I need every line of the material below that includes the string "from".
====
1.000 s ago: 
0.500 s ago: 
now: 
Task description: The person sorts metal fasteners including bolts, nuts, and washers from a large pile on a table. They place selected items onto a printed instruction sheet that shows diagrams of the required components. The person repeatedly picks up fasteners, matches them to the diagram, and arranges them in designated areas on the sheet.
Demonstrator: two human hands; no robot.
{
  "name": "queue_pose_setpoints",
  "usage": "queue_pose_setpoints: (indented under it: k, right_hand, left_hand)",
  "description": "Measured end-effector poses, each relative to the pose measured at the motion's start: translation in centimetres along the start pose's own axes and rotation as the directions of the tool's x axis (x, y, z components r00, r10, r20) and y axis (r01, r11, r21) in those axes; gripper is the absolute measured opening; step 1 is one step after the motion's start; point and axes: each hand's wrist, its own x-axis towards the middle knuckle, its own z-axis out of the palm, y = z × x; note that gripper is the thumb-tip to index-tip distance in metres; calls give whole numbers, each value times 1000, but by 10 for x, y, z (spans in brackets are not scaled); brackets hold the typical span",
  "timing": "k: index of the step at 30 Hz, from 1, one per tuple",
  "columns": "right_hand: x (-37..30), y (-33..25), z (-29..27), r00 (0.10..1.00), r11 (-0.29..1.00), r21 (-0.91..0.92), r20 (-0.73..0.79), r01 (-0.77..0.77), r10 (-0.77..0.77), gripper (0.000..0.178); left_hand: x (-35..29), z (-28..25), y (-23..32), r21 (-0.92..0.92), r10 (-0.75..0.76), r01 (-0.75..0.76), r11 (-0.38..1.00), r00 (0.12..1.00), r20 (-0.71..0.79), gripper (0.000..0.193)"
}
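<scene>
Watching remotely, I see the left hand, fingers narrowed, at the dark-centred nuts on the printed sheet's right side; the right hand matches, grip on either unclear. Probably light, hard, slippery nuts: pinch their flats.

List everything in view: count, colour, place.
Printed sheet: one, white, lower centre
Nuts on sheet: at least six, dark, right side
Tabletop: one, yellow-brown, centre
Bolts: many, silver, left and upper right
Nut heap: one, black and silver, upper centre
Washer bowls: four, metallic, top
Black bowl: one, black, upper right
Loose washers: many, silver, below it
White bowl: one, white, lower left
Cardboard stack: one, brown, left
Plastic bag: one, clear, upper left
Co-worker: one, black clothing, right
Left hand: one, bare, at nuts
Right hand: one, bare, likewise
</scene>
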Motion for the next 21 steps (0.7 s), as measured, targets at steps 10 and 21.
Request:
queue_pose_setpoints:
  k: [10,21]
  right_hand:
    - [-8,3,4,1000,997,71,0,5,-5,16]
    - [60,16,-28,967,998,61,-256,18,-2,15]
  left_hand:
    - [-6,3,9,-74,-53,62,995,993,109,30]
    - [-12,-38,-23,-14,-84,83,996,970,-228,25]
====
_Task output:_
Task description: The person sorts metal fasteners including bolts, nuts, and washers from a large pile on a table. They place selected items onto a printed instruction sheet that shows diagrams of the required components. The person repeatedly picks up fasteners, matches them to the diagram, and arranges them in designated areas on the sheet.
  "timing": "k: index of the step at 30 Hz, from 1, one per tuple",

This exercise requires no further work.